One of the things I enjoy most about having my own business is the opportunity—the necessity!—to learn: new developments in conservation, new skills, new internet-based tools. Online communications seems to move at the speed of sound, and it’s getting faster. 

 

As I began paying attention to forces making it easier for people to go independent, I also discovered and dove into a few mega-trends affecting work:

 

  • the decline of corporate jobs in America

  • the rise of artificial intelligence

  • the growing number of sharing platforms and the “sharing economy”

 

I also found out that I’m in good company in my thinking about the value of self-employment. Muhammad Yunus, Nobel Peace Prize winner and founder of microcredit and social entrepreneurship, says in his book A World of Three Zeroes, that as fundamentally creative and problem-solving humans, “We are not job seekers, we are job creators.”

 

Here comes the guinea pig part

 

Another reason I decided to write a book is that self-publishing also means self-marketing. My learning in that arena has increased exponentially since I began thinking about writing a book.

 

My book, Career Reinvented, is now complete and available on Amazon. Now here is my latest marketing trick. You’ve all seen this tactic, I’m certain, but it is something that appears to be absent from the bag of tricks employed by most conservation nonprofits. 

 

I’m giving away the stories behind the book as a means of "building my list." Called How They Did It: Ten Wild Rides with Successful Solopreneurs and Small Business Owners, these are the hero's journeys of the generous folks who provided much of the advice that is key to my book's self-employment recommendations.

 

The stories illustrate individuals at different points along the career spectrum, such as . . . 

 

  • Dan is an engineer, who after getting laid off in his late 50s began a handyman business that is now booming.
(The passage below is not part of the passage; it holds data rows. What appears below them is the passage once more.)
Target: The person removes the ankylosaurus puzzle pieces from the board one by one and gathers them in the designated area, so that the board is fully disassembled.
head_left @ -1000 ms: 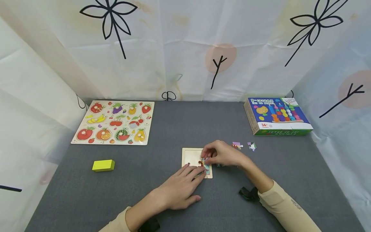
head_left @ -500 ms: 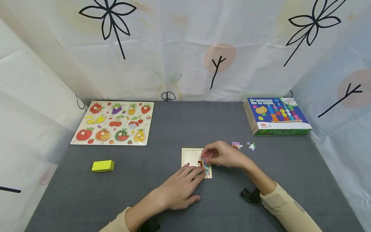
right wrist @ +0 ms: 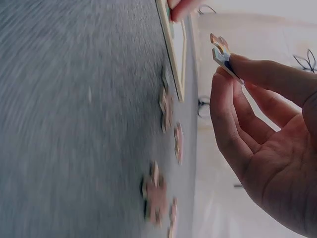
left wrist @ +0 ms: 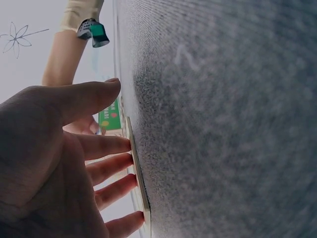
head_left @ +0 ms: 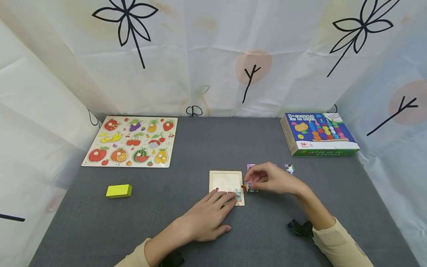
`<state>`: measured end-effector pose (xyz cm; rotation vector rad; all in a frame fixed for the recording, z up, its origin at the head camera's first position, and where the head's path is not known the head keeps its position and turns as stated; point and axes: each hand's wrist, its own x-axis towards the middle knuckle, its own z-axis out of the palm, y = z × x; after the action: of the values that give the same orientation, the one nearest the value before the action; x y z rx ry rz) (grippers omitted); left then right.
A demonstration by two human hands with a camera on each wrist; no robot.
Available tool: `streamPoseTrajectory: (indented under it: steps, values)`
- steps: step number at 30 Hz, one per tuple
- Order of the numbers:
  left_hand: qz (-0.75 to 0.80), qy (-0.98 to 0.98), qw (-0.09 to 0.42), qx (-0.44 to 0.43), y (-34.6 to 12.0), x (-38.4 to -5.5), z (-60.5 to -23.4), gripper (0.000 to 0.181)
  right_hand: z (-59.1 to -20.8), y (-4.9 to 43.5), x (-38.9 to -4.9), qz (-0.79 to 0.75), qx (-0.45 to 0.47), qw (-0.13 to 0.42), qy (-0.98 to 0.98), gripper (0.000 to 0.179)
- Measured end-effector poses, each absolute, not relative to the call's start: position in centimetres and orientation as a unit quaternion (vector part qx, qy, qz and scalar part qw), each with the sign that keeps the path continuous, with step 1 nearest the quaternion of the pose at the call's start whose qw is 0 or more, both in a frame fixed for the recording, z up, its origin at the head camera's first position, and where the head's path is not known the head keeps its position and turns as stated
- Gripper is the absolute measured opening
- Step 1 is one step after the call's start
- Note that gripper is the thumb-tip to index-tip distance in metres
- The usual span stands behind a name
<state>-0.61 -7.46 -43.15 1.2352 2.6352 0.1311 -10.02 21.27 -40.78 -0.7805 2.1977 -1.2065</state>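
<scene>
Puzzle piece [right wrist: 221,53] in the air, pinched between the thumb and fingertips of the right hand [head_left: 271,178], just by the right edge of the small wooden board [head_left: 225,181] in the head view! Clear of the table [head_left: 200,148] in the right wrist view, tilted, with orange and blue on it, exact picture too small to read. Over to the left hand [head_left: 213,215]: palm down, fingers straight and slightly spread, fingertips on the near part of the board, thumb set apart. Right beside those fingertips, a coloured piece [head_left: 238,195] in the board's near right corner. Out on the table around the right hand, loose pieces [head_left: 289,168], some partly hidden behind it. Farther back on the right, a blue-and-green box [head_left: 320,133]. Back left, a fruit board [head_left: 123,142]; in front of it, a yellow block [head_left: 119,191]. Behind everything, a pale cloth [head_left: 207,40] with black plant drawings.
</scene>
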Motion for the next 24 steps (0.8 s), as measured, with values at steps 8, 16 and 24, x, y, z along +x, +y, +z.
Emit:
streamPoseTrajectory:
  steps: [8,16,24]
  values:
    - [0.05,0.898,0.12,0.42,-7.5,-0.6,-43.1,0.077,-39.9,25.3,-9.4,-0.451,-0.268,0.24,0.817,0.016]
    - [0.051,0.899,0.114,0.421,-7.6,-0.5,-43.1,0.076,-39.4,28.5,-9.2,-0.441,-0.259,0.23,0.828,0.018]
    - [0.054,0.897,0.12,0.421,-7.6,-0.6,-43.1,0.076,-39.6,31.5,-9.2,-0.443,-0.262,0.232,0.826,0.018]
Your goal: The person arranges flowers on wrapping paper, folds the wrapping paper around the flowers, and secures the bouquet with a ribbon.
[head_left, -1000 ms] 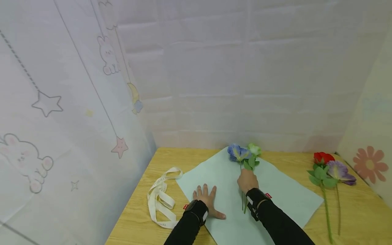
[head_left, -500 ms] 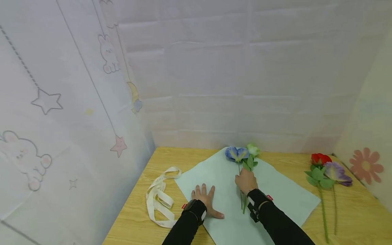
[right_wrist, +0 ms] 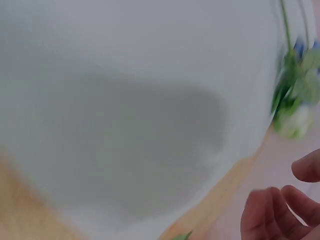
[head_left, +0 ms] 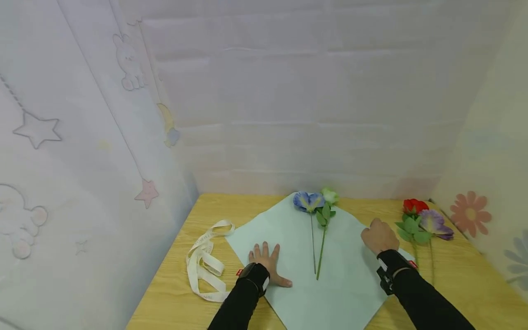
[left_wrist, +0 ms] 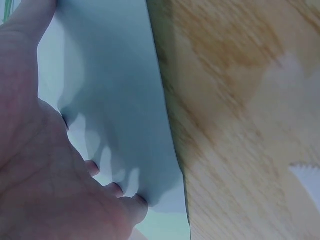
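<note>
My left hand (head_left: 266, 264) rests with spread fingers on the left part of a pale blue-green sheet of wrapping paper (head_left: 280, 233), near its edge. Over the paper's right side hovers my right hand (head_left: 379, 236), its fingers loosely bent with nothing between them; in the right wrist view a gap shows between thumb and fingers (right_wrist: 257, 212). On the paper lie a blue artificial flower (head_left: 308, 201) and a pale green-white one (head_left: 329, 195), stems pointing toward me. Right of my right hand are a red rose (head_left: 415, 206) and a purple flower (head_left: 435, 222), their stems partly hidden by my arm.
A cream printed ribbon (head_left: 212, 264) lies in loose loops left of the paper on the wooden table (head_left: 165, 293). Cloth backdrops with cartoon prints rise behind the table (head_left: 264, 114) and at both sides.
My right hand has let go of the green-white flower's stem and moved right toward the red and purple flowers. The left hand stays on the paper. The head view has shifted slightly.
</note>
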Motion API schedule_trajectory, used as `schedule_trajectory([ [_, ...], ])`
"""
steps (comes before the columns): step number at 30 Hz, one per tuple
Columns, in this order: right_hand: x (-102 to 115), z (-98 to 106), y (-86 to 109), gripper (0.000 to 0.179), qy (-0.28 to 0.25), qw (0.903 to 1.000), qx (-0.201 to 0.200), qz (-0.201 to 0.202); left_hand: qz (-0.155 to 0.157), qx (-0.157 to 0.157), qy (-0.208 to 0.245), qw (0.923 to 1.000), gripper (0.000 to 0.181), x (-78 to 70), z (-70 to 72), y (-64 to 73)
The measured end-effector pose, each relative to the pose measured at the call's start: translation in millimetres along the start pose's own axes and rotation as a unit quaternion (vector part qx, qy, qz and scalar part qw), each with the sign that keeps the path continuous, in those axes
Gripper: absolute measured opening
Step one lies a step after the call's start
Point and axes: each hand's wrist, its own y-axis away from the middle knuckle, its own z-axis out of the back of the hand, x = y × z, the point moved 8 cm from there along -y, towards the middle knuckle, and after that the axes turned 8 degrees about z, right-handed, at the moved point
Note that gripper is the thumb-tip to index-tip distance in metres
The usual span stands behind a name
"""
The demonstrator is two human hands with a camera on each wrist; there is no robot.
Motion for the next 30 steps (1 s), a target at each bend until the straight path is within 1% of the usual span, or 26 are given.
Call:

  • Ivan is a young cinematographer who immigrated to the U.S. from Brazil, and was, by default, self-employed from the moment he graduated from college, but has managed to work with the likes of Anthony Hopkins.

  • Jose and Melanie are a couple in their 40s who, after losing their jobs, were running 5 microbusinesses until they hit upon their own eureka formula: a sport fishing business on a Pacific Island off the coast of Baja, California.

 

I was uniformly inspired by the people I interviewed for my book.

SIGN UP NOW to get the book "How They Did It," and I’ll let you know when my next book is on the way! 

 

And thanks for being my guinea pig!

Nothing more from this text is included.